I struggled at work starting in October last year, and, right up until about three weeks ago, I wasn't certain if I would have a job at my current employer (a place that forbids me from using its name in this blog) or not. As it turns out, I did stay with that employer, albeit in a very different capacity than I was in before. Now, after months of wrangling, I've landed on my feet as an outpatient counselor in a clinic not far from my home. It's a good thing too because I needed to stay with that employer in order to ensure I had health insurance.

The health insurance problem came about because in February I found out that the cancer that I was operated on for in 2004 has reoccurred. As the doctors at the Mayo Clinic put it, I have about a quarter of a raindrop-sized collection of cancer cells in the prostate bed in my lower abdomen. We know this because the PSA count - the way in which doctors measure if cancer is growing - stands at .25 on a large scale that can extend up to 20-30. Now, that isn't altogether that bad except that it ought to be zero because I do not have a prostate that would be generating the antigens that the PSA test measures. So, .25 is a significant enough level for doctors to start worrying about it. They say that we will not have to treat the cancer until the level is between 1.0 and 2.0, so there may be a fair amount of time before something has to happen. My next test is June 29th, so more will be known at that time as to how fast this is growing.

The health insurance part was a problem because, should I have had to leave my employer anytime this past winter and spring, I would not have been insured by a new health plan because the cancer reoccurrence would be considered a pre-existing condition. Lots of worry for several months as I tried to figure out how to get a new job within the same company.

Well...it did work out. And, I'm grateful for that.

One of the things that helped me get through this mess this year was the strength that I got from a new partner. Twyla came into my life at just about the same time I got the news about the cancer. What a blessing and breath of fresh air. She is one of those people who you think you have known all your life despite the fact you may have just met her. She's warm and kind, interested in you and what is happening to you, considerate and patient to the max, and very supportive of who you are as a person. She is a registered nurse and was a great support to me when we thought I might have an advanced form of cancer. She insists on being positive and aggressively pursues healthy outlets like going the the YMCA, bicycle riding, walking the dog twice a day and eating healthfully...all things I struggle with as a man. She supplements me beautifully.

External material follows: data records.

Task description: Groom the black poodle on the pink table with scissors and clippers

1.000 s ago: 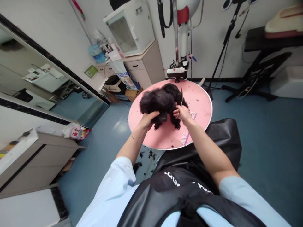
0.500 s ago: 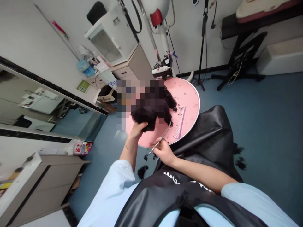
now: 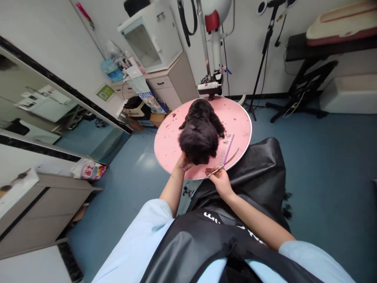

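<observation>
As one black dog's head (image 3: pixel 198 140) is held by the left hand (image 3: pixel 183 162), one pair of curved scissors (image 3: pixel 225 165) is gripped in the right hand (image 3: pixel 221 182), forearms (image 3: pixel 172 190) extended.

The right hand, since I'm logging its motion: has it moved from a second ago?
Yes: against the pink table, the right hand has come nearer the camera, from over the tabletop by the dog to the near rim.
</observation>
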Available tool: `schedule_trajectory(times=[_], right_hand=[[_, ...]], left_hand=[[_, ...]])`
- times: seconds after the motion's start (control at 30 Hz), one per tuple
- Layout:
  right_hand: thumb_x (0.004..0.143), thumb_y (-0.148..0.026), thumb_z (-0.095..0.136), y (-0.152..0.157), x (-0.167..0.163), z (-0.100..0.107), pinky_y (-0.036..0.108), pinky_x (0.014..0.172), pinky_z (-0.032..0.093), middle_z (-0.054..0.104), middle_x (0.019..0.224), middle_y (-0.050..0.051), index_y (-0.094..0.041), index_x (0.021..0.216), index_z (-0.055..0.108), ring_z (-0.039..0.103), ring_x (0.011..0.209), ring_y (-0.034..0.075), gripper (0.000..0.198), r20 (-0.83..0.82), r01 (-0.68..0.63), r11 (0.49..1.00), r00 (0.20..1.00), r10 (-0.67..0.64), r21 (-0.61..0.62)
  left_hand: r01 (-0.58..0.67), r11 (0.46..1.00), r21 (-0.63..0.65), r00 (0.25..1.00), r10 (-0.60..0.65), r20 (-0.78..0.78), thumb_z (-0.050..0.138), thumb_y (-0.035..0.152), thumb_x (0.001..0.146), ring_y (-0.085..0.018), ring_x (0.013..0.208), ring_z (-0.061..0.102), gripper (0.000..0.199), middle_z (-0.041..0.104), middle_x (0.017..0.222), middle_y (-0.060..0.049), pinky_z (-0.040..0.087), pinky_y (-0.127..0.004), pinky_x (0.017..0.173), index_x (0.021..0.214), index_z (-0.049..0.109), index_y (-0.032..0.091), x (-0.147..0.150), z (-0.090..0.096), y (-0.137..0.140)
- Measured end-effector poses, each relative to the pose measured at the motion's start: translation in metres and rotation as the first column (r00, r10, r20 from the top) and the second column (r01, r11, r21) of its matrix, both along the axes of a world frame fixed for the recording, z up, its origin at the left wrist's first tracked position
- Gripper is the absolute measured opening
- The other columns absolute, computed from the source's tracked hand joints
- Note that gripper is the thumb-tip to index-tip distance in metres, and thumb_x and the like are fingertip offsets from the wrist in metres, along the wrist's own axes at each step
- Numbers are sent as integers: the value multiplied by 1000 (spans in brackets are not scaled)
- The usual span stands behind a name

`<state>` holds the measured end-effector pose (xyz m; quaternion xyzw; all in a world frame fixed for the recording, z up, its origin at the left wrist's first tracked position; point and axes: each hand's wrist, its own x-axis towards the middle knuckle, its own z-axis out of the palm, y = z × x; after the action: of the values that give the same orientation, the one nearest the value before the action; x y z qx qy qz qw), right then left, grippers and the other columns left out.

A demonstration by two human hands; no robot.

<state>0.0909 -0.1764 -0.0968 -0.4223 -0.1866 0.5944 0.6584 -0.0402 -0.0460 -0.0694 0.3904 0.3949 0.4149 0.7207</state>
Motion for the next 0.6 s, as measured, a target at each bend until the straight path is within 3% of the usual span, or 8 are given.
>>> schedule_trajectory(times=[0.07,0.13,0.17,0.23,0.3,0.37,0.5,0.6], right_hand=[[57,-26,79,-4,3,-1,41,85,53,70,87,2,-22,86,42,70,83,21,46,4,24,1000,1000,-24,-10],[56,-26,80,-6,5,-3,42,87,52,70,86,2,-22,85,43,71,83,21,47,-1,35,999,999,-35,-23],[56,-26,80,-7,5,-3,43,89,52,71,86,2,-22,85,43,71,83,20,48,-5,34,999,999,-34,-26],[55,-27,81,-6,3,-2,42,90,51,71,84,1,-22,85,43,70,83,20,49,-7,19,999,1000,-19,-26],[54,-27,82,-5,1,0,42,91,52,71,83,1,-22,84,44,70,84,20,49,0,6,1000,1000,-6,-17],[54,-28,82,-4,-2,2,41,90,52,70,83,1,-22,85,44,70,85,19,49,8,-2,1000,1000,2,-9],[53,-29,83,-7,-4,5,41,88,53,70,84,2,-21,85,44,70,82,20,50,7,-10,1000,1000,10,-8],[52,-30,84,-9,-1,5,43,89,53,70,83,2,-21,84,44,71,81,21,51,13,-3,1000,1000,3,-13]], left_hand=[[-295,951,95,933,308,-189,76,39,64,-23,108,55,48,64,105,-11,43,-35,95,102,62,12,-14,-10,9],[-574,765,292,719,642,-267,69,30,72,-17,108,54,34,63,104,-7,40,-30,98,100,62,13,-25,-15,17],[-609,722,329,680,689,-253,65,28,76,-15,104,55,27,63,102,-7,40,-28,97,98,62,13,-28,-15,22],[-476,857,197,841,509,-182,57,28,82,-13,88,58,19,64,90,-6,44,-29,90,89,64,12,-24,-6,35],[-136,987,-87,991,135,-23,50,29,87,-14,76,58,22,64,78,-6,47,-32,84,83,63,12,-10,9,54],[-16,985,-172,998,27,58,39,25,93,-14,77,58,29,66,78,-7,48,-33,84,84,63,12,9,29,76],[-7,989,-150,990,28,141,22,23,98,-14,86,60,43,68,82,-5,47,-32,88,87,63,15,37,64,102],[-11,997,-82,983,26,184,34,25,96,-13,89,60,31,69,92,-4,48,-29,90,95,64,17,34,63,88]])
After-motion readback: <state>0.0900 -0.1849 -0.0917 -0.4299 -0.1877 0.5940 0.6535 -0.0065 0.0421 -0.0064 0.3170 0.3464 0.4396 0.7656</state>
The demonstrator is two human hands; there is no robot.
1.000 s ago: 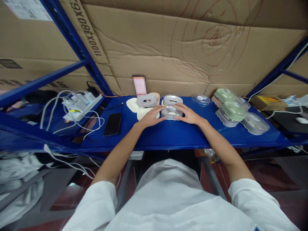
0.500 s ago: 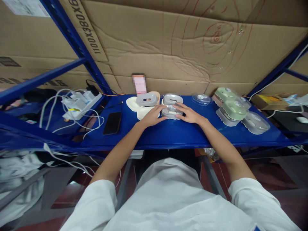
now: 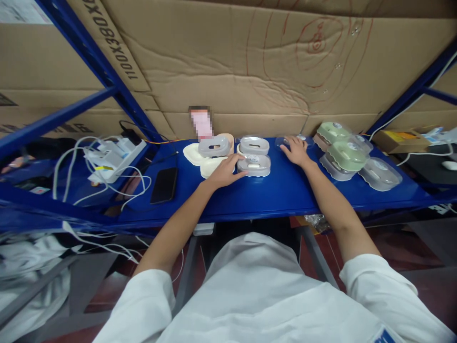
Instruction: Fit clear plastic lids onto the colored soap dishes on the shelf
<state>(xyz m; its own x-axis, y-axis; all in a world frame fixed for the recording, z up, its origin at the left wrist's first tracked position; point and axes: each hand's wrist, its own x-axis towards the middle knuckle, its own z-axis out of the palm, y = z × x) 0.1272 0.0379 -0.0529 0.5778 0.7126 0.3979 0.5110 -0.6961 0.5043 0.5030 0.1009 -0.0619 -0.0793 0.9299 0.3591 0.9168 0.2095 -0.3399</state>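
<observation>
Left hand (image 3: 224,172) parted-fingered at lidded grey dish (image 3: 254,166) | right hand (image 3: 297,151) spread over clear plastic lid (image 3: 280,141), back of blue table (image 3: 278,193) | lid looks light, slick, crackable; best held by rim

A blue bench (image 3: 278,197) carries a grey lidded case (image 3: 254,165) at the left hand's (image 3: 224,172) fingertips, cream trays (image 3: 209,168) beside that hand, a black phone (image 3: 164,186) farther left, a clear cover (image 3: 309,141) beneath the right hand (image 3: 295,149), and green-topped cases (image 3: 346,156) to that hand's right.
</observation>
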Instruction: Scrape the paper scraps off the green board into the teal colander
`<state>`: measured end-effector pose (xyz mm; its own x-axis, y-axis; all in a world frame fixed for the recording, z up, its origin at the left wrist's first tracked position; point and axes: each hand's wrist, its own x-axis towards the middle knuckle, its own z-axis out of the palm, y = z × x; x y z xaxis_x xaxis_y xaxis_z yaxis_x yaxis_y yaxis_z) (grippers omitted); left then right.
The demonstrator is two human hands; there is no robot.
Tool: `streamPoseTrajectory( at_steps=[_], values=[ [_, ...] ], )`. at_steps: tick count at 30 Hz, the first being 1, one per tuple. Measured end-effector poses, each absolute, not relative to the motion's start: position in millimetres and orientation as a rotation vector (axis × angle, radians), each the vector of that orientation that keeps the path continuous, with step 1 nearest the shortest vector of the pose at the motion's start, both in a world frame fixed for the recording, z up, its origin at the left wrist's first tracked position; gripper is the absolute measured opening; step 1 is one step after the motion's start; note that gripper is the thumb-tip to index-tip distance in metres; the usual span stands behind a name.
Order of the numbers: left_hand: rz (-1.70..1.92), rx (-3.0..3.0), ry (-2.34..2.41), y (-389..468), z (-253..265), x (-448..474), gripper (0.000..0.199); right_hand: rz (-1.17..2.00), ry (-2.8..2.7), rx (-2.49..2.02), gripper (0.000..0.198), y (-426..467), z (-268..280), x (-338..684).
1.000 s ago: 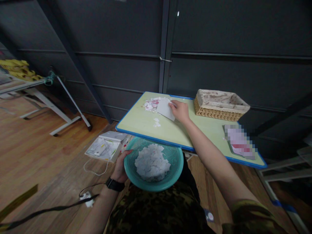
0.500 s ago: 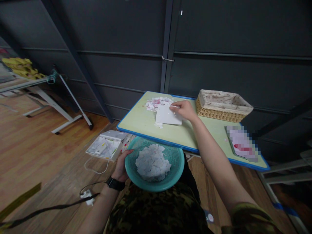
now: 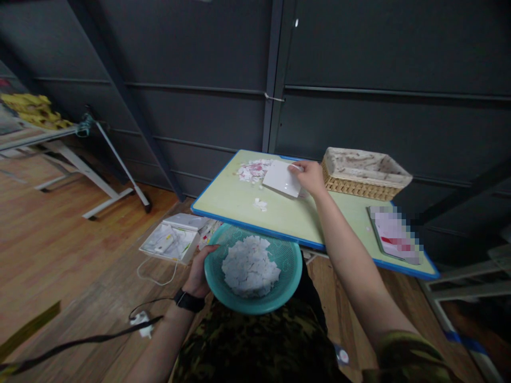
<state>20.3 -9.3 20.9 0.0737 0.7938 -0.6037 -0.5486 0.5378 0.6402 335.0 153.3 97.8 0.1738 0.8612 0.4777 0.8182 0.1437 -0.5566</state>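
My left hand (image 3: 200, 268) is closed on the left rim of a teal plastic colander (image 3: 289, 266), held below the near edge of the table. A heap of torn white paper pieces (image 3: 250, 266) fills its middle. Over the pale green tabletop (image 3: 223, 194), my right hand (image 3: 309, 175) pinches the right side of a flat white card (image 3: 281, 178), which is tilted. Just left of the card lies a pile of white and pink paper scraps (image 3: 255, 169). A few small white scraps (image 3: 260, 204) sit nearer the front edge.
A lined wicker basket (image 3: 365, 186) stands at the table's back right, and a flat blurred-out item (image 3: 393, 234) lies before it. On the floor at left are an open white box (image 3: 171, 239), a white plug (image 3: 141, 323) and cables. A dark panelled wall (image 3: 207, 64) rises behind.
My right hand has drawn the white card a little right and back, uncovering the small scraps near the front. My left hand and the colander have stayed in place.
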Motion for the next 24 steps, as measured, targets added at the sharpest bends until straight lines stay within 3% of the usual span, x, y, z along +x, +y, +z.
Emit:
streamPoseTrajectory(
  at_steps=[14,24],
  values=[
    [1.053,0.306,1.086,-7.9,13.5,18.3,0.009,0.114,-1.689,-1.523,0.030,153.6,90.1,318.6],
    [1.031,0.305,1.091,-9.4,21.0,21.0,0.019,0.360,-1.815,-1.436,0.025,154.4,94.5,332.4]
  ],
)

I am very grateful for her in my life.

Add to all this that I am still toiling away at the dissertation and maybe you get a fix on why it is that I let the blog slip to the wayside for a while. Well...I'm back. And, I want to tell the story I have described above as a great lesson in spirituality for me. There were several points this past winter when I wanted to call it quits, march into the boss's office and tell her to stick the job and all that goes with it. And, there were many times when I wanted to give up about the cancer because I started to fantasize about the utter futility of treating it again. But, in both cases, I let the problem go. I let it go so that it could be dealt with within the great cosmic system of my belief in a higher power that guides life for me. Somehow, for some reason, I had to go through what I went through with the job and the cancer these past six months. I may not know why for a long time, but I do believe that eventually it will all come together and I will understand why life unfolded for me this way in 2011.

Until that time, I intend to continue to practice a program of recovery based on knowing that I cannot control the great forces that seen to run the world and my part in it. Instead, all I can do is have faith that life goes the way it ought to and that, as it says in the AA Big Book on page 417..."Nothing, absolutely nothing happens in God's world by mistake."